His guest star work in the 1970s included a recurring role on the western comedy Alias Smith and Jones as Señor Armendariz, a Mexican rancher feuding with Patrick McCreedy (Burl Ives), the owner of a ranch on the opposite side of the border. He appeared in three episodes. Romero later portrayed Peter Stavros on Falcon Crest (from 1985 to 1987). He also appeared in a sixth-season episode of The Golden Girls, where he played a suitor named Tony Delvecchio for Sophia. Apart from these television roles, Romero appeared as A.J. Arno, a small-time criminal who continually opposes Dexter Riley (played by Kurt Russell) and his schoolmates of Medfield College in a series of films by Walt Disney Productions in the 1970s.
A registered Republican, Romero appeared in the Nixon-Lodge bumper sticker motorcade campaign in October 1960, and four years later, initially supported Henry Cabot Lodge, Jr. in the write-in campaign supporting Lodge for president. Romero appreciated and said he liked Lodge's strong anti-Communist stance in South Vietnam where Lodge was at the time the United States ambassador. Later that year, Romero supported Barry Goldwater in the general election.
Also in 1964, Romero was very much involved in the U.S. Senate race in California that pitted one of Romero's best friends and fellow actor, Republican nominee George Murphy (who nicknamed Romero "Butch"), in his bid to oust then-Senator Pierre Salinger, a Democrat.
The Senate race was a heated contest where Salinger had already narrowly defeated then-California State Controller Alan Cranston, who would become a senator in 1968, in the Democratic primary. Both men had "primaried" Senator Clair Engle, who had sought re-nomination despite being terminally ill with a brain tumor; Engle died less than two months after the primary. Then-Democratic Governor Pat Brown appointed Salinger instead of Cranston to fill the vacancy; although the appointment seemed reasonable since Salinger had won the primary, it was roundly criticized by Romero and Murphy as cronyism since Salinger had been the White House press secretary for the late President John F. Kennedy, a close ally of Brown. Romero appealed to disappointed Cranston backers after the primary to support Murphy. Romero's urging helped Salinger lose a race no one thought could be lost.
Murphy lost the full use of his voice during his term when part of his larynx was removed due to throat cancer. Romero employed other Hollywood stars to try to help Murphy win re-election in 1970. However, Murphy lost re-election to John V. Tunney, the son of boxing legend Gene Tunney.

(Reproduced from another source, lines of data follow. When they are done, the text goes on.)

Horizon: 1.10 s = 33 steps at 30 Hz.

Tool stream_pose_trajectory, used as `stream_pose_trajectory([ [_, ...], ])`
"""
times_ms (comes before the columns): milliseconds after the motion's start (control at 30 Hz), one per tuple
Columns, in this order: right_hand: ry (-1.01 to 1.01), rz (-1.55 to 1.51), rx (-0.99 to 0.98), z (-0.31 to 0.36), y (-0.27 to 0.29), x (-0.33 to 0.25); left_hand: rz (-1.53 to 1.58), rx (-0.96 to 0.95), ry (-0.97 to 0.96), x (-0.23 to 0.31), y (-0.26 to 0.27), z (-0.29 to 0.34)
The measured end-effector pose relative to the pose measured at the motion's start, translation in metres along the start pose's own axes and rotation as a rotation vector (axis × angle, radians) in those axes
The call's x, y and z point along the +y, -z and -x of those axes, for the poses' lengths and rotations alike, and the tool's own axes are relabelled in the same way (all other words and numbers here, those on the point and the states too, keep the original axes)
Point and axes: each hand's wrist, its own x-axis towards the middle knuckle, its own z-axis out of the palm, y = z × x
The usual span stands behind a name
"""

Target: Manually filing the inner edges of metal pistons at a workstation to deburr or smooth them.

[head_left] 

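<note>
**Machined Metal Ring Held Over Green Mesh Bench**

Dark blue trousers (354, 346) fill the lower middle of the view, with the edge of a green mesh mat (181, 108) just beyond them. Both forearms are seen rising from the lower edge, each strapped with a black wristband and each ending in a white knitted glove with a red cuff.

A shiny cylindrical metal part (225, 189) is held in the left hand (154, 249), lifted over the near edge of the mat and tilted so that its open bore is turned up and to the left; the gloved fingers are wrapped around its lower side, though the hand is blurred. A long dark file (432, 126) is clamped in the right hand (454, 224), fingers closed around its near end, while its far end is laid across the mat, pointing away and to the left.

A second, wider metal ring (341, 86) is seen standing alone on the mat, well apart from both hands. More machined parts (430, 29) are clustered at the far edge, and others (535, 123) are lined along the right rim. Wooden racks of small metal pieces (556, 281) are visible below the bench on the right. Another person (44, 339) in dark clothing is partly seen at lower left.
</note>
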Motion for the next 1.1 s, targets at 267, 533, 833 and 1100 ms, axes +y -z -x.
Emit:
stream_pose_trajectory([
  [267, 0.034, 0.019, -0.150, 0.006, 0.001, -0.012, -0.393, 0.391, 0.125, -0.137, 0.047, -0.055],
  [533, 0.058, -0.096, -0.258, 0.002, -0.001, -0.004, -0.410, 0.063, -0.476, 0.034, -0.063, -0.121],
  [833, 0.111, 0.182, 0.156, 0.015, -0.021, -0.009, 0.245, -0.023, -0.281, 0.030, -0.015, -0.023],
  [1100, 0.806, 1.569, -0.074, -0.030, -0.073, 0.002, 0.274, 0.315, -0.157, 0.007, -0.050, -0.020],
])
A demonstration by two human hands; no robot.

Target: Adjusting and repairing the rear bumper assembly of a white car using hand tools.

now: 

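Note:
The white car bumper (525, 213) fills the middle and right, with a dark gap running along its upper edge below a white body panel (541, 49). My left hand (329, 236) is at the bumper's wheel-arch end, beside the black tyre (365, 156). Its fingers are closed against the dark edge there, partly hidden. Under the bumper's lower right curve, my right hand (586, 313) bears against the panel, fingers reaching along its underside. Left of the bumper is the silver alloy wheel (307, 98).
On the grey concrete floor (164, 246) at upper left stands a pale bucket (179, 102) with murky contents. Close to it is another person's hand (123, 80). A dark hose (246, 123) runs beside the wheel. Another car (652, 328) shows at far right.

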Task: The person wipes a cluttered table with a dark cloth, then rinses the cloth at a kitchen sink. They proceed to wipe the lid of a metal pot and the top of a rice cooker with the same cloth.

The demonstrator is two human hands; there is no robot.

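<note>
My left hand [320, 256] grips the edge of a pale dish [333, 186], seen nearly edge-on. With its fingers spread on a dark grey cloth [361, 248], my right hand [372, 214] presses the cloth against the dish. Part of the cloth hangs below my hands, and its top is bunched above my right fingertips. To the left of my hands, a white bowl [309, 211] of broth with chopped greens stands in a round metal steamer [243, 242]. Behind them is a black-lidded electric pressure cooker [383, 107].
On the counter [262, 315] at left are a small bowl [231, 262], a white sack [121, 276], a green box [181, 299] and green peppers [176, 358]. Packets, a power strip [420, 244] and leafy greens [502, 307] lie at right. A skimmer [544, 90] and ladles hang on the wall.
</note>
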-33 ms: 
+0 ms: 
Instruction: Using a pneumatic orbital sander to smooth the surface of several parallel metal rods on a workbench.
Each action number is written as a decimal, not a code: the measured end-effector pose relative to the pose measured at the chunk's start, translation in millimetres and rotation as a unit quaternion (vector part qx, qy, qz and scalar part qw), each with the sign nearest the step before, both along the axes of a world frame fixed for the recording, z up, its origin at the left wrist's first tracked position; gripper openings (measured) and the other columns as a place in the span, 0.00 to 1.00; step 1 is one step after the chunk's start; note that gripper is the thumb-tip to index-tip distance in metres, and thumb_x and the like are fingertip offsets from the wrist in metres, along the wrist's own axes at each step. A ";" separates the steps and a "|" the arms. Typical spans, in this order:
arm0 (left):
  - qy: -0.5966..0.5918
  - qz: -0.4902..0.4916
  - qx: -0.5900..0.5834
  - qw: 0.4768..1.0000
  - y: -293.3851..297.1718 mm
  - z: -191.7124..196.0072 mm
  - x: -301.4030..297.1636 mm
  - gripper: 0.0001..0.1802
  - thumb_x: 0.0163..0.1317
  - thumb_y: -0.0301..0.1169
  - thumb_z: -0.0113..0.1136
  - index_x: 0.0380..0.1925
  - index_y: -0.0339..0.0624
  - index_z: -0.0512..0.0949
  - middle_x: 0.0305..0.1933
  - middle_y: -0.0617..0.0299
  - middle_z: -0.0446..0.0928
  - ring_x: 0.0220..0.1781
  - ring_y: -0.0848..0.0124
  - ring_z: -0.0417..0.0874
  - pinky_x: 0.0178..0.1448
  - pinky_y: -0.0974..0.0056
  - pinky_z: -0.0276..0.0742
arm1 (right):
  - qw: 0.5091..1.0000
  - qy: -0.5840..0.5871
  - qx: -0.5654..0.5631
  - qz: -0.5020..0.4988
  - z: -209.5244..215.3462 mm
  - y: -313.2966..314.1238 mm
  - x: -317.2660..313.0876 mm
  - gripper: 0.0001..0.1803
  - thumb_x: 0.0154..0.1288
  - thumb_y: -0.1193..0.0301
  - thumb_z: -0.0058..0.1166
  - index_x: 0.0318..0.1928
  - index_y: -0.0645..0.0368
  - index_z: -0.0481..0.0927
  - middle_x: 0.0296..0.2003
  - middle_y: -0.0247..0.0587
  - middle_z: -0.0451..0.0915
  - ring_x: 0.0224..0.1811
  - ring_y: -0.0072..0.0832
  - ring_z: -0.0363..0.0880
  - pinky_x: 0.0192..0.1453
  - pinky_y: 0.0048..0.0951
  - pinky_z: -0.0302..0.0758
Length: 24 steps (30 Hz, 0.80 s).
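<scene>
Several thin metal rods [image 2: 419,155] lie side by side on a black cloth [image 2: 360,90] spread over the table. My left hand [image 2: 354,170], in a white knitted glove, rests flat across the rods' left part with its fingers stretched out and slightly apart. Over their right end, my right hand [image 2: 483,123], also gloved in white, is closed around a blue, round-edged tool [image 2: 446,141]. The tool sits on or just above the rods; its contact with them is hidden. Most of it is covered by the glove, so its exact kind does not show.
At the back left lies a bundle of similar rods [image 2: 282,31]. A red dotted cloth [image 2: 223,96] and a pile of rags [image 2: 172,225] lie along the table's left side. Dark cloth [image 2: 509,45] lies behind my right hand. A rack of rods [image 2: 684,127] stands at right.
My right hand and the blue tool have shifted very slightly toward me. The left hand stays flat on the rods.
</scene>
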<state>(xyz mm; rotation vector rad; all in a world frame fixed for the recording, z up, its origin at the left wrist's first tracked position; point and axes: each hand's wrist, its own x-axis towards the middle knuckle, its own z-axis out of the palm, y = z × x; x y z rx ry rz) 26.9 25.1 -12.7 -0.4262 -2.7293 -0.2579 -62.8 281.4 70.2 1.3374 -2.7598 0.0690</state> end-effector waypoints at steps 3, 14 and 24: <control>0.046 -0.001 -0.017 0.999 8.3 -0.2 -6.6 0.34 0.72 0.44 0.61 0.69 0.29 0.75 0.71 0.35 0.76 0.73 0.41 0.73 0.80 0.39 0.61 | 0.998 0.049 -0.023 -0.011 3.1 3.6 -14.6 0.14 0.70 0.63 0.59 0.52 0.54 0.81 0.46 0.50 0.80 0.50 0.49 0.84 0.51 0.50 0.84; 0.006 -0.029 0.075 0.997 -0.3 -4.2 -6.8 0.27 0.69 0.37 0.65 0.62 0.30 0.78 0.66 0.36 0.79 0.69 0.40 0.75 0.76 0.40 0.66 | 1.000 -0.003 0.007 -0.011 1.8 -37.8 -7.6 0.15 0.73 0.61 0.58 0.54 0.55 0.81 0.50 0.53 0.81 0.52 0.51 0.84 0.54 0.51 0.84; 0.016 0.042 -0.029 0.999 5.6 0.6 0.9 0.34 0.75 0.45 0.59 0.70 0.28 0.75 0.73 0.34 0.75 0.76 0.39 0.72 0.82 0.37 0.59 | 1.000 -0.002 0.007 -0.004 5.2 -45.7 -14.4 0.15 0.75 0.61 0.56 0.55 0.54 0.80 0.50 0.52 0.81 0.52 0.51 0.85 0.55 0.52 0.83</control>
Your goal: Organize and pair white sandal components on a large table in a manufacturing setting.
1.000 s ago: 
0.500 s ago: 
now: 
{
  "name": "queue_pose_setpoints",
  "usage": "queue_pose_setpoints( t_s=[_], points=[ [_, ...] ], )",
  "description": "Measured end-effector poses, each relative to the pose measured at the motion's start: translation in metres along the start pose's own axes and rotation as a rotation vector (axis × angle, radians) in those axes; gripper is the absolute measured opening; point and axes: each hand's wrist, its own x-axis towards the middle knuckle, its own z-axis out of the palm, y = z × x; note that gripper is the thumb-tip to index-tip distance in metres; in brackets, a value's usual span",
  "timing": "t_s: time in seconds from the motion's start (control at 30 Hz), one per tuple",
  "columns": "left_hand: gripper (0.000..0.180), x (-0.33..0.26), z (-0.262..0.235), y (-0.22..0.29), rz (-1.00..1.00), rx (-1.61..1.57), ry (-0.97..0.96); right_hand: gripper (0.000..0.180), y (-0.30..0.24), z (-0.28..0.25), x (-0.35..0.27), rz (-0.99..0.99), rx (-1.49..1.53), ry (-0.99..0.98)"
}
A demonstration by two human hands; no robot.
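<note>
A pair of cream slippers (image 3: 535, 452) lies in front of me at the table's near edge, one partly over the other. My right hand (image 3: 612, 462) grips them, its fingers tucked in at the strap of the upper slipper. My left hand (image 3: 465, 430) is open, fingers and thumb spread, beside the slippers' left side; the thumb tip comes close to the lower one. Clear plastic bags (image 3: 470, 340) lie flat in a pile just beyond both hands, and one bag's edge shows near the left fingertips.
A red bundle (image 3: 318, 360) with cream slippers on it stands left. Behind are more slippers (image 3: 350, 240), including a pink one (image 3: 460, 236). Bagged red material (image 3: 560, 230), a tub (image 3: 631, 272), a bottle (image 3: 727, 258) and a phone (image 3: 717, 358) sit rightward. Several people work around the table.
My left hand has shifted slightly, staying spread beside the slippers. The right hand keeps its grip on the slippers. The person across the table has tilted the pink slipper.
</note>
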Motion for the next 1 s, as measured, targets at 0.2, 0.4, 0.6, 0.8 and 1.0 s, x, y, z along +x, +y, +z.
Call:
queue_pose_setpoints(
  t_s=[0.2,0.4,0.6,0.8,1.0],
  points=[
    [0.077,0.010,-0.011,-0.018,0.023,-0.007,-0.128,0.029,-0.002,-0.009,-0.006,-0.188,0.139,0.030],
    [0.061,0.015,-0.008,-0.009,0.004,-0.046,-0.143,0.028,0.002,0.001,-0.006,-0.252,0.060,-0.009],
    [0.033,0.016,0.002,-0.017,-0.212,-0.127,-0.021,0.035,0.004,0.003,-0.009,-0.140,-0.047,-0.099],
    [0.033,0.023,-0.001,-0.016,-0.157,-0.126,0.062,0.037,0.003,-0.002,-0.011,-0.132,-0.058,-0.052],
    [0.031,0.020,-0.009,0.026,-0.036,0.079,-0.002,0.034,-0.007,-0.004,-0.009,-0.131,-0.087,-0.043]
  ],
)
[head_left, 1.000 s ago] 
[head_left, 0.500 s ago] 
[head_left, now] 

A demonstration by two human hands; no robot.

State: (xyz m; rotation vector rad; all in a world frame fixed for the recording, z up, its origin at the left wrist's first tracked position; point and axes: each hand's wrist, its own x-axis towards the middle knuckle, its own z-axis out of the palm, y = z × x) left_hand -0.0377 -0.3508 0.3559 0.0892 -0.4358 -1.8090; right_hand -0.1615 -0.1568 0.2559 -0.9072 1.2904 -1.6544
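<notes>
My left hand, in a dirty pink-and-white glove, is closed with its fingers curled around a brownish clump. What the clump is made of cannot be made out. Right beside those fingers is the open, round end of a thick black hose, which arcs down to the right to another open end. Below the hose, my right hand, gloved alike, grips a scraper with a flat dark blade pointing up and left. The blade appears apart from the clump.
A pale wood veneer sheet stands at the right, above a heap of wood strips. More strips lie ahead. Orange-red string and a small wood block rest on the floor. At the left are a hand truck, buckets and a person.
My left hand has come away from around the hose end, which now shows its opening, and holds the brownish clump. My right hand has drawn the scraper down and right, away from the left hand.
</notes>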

After Murphy's Senate defeat, Romero scaled back his involvement in politics but would take part for a Hollywood friend, such as Ronald Reagan in his successful gubernatorial bids in 1966 and 1970 as well as all four of his presidential bids in 1968, 1976, 1980, and 1984. Romero also joined with fellow actors and actresses in lobbying the United States Congress to present the then-dying John Wayne with a Congressional Gold Medal for his service to the nation.